Testimonio de la (ex)hija de un genocida
La Garganta Poderosa
Crear una vida propia, a
las sombras de mi progenitor, uno de los genocidas más siniestros de
nuestra historia, fue muy difícil. Siempre rodeados de armas,
acompañados de custodia policial y metidos en una burbuja. Mi vieja
hacía lo que podía, amenazada recurrentemente por él: “Si te vas, te
pego un tiro a vos y a los chicos”. De hecho, mi recuerdo más crudo de
la infancia da cuenta del sufrimiento permanente: cada vez que él volvía
de la Jefatura de Policía de La Plata, nos encerrábamos a rezar en el
armario con mi hermano Juan, para pedir que se muriera en el viaje.

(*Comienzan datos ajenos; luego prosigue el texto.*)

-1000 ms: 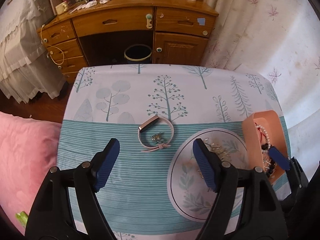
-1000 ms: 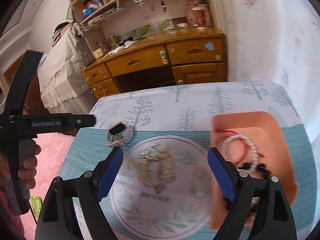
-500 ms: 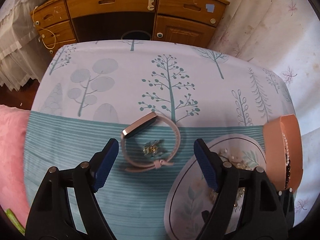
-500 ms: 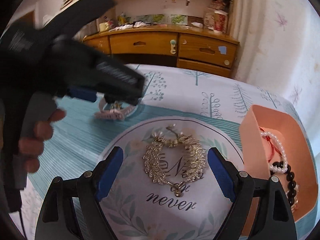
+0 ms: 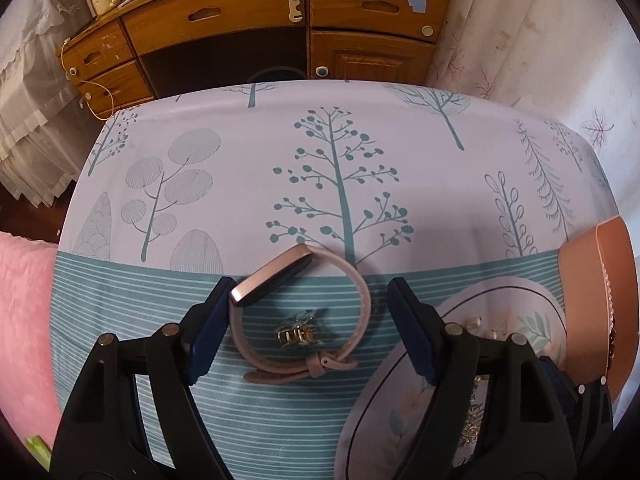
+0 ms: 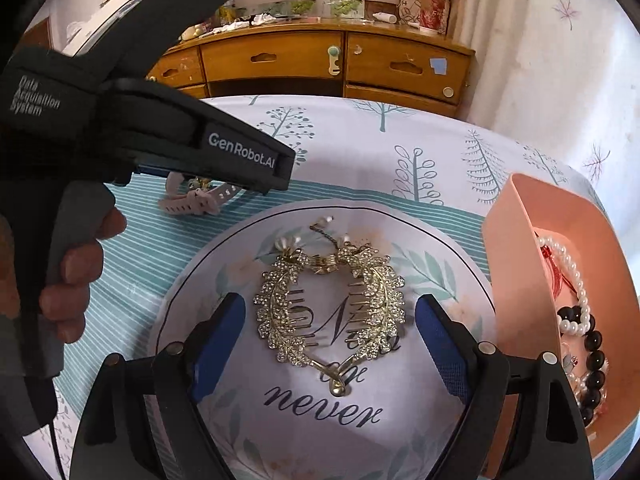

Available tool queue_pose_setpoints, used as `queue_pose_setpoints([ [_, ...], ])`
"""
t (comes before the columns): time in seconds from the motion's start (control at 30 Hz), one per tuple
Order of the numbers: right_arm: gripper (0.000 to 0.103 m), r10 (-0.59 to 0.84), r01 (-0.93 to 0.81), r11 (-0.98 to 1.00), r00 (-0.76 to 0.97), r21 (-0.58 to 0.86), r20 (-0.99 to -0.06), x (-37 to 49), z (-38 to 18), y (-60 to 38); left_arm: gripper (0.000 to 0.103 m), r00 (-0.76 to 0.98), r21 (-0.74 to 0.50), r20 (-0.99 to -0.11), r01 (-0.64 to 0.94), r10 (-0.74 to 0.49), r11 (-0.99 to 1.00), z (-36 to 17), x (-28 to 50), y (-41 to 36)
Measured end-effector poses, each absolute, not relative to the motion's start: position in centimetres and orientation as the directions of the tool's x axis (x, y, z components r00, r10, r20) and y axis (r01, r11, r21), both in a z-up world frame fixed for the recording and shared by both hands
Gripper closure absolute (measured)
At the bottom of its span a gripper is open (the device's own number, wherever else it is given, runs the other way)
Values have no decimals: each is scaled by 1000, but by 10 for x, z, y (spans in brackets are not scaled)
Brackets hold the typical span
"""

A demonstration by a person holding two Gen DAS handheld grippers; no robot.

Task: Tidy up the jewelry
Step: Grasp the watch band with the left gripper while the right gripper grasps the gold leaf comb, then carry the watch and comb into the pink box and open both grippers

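A pink-strapped watch (image 5: 362,300) lies buckled in a loop on the striped cloth, with a small gold clip (image 5: 298,334) inside the loop. My left gripper (image 5: 310,304) straddles the watch; its jaws are closing, and neither pad visibly presses on the strap. A gold leaf-shaped hair ornament (image 6: 280,312) rests on a round white mat (image 6: 440,248) printed "never". My right gripper (image 6: 331,304) hangs just above it, open, one finger on each side. In the right wrist view the watch (image 6: 192,204) peeks out under the left gripper's body.
A peach tray (image 6: 512,240) stands at the table's right edge (image 5: 580,280), holding a pearl bracelet (image 6: 572,272) and a black bead bracelet (image 6: 596,352). A hand (image 6: 76,276) grips the left tool. A wooden desk (image 5: 248,20) lies beyond the table.
Both grippers have come down towards the table. The left one now has the watch between its fingers; the right one has closed in over the gold ornament.
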State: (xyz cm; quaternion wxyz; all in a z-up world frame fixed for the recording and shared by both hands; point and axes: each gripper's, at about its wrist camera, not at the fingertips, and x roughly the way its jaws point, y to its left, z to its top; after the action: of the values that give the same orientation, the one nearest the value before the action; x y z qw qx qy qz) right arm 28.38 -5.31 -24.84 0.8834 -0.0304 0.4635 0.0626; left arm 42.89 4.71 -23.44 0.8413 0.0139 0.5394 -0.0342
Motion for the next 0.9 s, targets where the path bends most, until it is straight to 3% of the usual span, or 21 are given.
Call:
queue_pose_setpoints([
  [0.1,16,83,-141,990,563,3,-823,286,-250,-56,46,432,-21,-900,67,-48,998,-229,425,53],
  [0.23,29,90,-151,989,571,3,-816,285,-249,-54,54,439,-30,-897,63,-54,998,-227,423,58],
  [0.3,29,94,-151,988,571,8,-816,282,-245,-56,57,443,-36,-894,65,-61,997,-225,421,60],
  [0.6,30,112,-174,985,560,15,-821,280,-238,-51,57,498,-33,-865,81,-69,996,-183,404,66],
  [0.9,33,218,-139,976,529,169,-820,286,-217,-71,57,569,-33,-820,71,-67,997,-131,374,67],
])
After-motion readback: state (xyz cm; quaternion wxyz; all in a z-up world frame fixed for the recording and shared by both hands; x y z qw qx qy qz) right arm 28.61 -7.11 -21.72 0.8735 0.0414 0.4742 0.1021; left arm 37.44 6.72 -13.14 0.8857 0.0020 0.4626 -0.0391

Sí, eso sentíamos, todos los días de nuestras vidas.
Crecí
entre situaciones traumáticas, en plena soledad, porque vivir con
Etchecolatz significaba no tener paz, hacer lo que decía y acostumbrarse
al miedo de abrir la boca, porque podría venirse la respuesta más
terrible. Aun así, desde chiquita fui bastante rebelde, tanto que mi
familia me apodó “estrellita roja”. Lo desobedecía, sí, tanto como era
posible. Y a ese ritmo, se repetían sus golpes. Era cruel, castigaba muy
fuerte y después se preocupaba: "Mirá lo que me hacés hacerte", decía.

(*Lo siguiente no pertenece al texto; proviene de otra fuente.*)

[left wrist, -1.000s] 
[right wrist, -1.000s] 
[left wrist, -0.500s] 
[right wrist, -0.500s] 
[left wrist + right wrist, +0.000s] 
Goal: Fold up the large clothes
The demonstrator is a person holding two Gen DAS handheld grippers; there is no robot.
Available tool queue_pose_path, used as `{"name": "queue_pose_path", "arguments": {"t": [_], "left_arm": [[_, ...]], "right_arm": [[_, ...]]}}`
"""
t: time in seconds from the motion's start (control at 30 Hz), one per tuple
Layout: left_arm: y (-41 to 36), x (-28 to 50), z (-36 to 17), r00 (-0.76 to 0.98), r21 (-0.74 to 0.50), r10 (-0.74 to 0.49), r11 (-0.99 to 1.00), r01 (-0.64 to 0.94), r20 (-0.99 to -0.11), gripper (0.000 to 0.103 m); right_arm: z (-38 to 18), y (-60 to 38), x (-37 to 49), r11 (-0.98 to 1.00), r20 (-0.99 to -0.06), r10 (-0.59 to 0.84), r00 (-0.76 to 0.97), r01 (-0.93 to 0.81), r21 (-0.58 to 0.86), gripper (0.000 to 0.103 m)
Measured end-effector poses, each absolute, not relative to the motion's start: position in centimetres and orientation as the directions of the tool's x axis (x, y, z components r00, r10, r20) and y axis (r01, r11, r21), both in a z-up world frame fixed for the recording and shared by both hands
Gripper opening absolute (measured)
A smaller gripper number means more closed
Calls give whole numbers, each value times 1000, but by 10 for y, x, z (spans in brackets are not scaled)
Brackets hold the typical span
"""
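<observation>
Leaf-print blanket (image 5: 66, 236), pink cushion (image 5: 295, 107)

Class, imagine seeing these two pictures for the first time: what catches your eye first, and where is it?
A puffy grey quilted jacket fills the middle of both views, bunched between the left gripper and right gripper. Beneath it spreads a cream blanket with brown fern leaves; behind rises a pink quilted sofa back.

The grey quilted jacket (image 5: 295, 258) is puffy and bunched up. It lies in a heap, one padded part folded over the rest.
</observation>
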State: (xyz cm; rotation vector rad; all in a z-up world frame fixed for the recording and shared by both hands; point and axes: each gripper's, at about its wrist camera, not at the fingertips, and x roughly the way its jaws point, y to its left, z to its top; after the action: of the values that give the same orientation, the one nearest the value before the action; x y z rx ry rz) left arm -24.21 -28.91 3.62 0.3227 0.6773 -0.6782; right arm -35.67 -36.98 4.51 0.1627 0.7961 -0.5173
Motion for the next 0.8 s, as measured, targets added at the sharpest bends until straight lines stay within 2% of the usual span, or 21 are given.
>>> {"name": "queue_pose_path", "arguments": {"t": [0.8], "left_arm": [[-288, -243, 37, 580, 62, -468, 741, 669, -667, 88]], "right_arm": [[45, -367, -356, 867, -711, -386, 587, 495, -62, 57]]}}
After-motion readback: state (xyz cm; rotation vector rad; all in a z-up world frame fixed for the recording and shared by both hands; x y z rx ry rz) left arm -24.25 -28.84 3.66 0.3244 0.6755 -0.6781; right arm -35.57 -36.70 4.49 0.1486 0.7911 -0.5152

Cuando oía sus pasos, sentía el perfume del terror. Y sí, haber
convivido con un genocida me permitió conocer su esencia, su faz más
verdadera.
Siempre fue narcisista, una persona sin bondad,
impenetrable, que nunca dio lugar para que sus hijos pudieran preguntar.
Nunca nos explicó nada. Hay asesinos que le han contado algo a su
círculo íntimo, pero Etchecolatz no. Y es un contrapunto interesante: no
habló con su familia ni frente a la Justicia, sosteniendo un doble
silencio. O sea, corporizó lo más terrible en todo momento, sin
importarle jamás el otro y convirtiéndose en el símbolo más cruento del
aparato represivo.
Cuando el Juzgado de Familia autorizó a
deshacerme del apellido teñido de sangre, en 2016, para suplantarlo por
el de mi abuelo materno, creí que había terminado una etapa. Sin
embargo, la intención de beneficiar a los genocidas con el 2x1 me
angustió y me impulsó a marchar por primera vez. Sentí que la Justicia
había dejado de ser justa en materia de crímenes de lesa humanidad y
empezaba a desampararnos. Pero incluso podía ser peor… Días atrás,
mientras visitaba a mi familia me enteré que ahora tendrá el privilegio
de irse a su casa. “Es imposible que le den la domiciliaria”, me
aseguraba mi mamá, para tranquilizarme. Hasta que nos llamaron para
avisarnos. Todo se convirtió en silencio. No pude pensar, ni hablar más.
Así estuve la noche entera, tratando de salir de la oscuridad.
Ante
semejante noticia, no puedo imaginarme lo que sentirán quienes lo
sufrieron y menos todavía quienes deberán convivir con él, en el mismo
barrio marplatense. Sólo dos tipos de personas conocen verdaderamente a
un sujeto como él: sus víctimas y sus hijos. Por eso, a mí que no me lo
vengan a contar. Nadie puede venderme el discurso de la reconciliación,
ni el cuento del viejito enfermo que merece irse a su casa. Quienes
conocemos su mirada, sabemos de qué se trata. Hay centenares de
genocidas con prisión domiciliaria, pero él nos hierve la sangre porque
representa lo peor de esa época, tras haber sido la cabeza de 21 centros
clandestinos y no haberse arrepentido ni un centímetro de sus acciones,
fiel e incondicional a las mentes que planificaron ideológicamente la
masacre.
Justo y reparador sería que Miguel Osvaldo Etchecolatz
estuviera para siempre en una cárcel común, hasta el final de sus días.
Pues las marcas en el cuerpo, las marcas en la memoria, las marcas del
espanto, las marcas del no saber, no se borran nunca, pero nunca más...
Como sociedad, debemos luchar para que vuelvan atrás con esta decisión
inadmisible y, aún en el sufrimiento, celebro que sigamos saliendo a la
calle, aunque nos lo quieran prohibir. A mis 47 años, jamás creí que
sufriríamos tal retroceso en Derechos Humanos, pero la fortaleza popular
es enorme y debe seguir creciendo hasta meter a cada una de las bestias
tras las rejas.
No se tranza con el dolor, ni se silencia el horror.
No pudieron vernos retroceder. Y tampoco van a poder.
Mariana Dopazo, ex hija de Miguel Etchecolatz.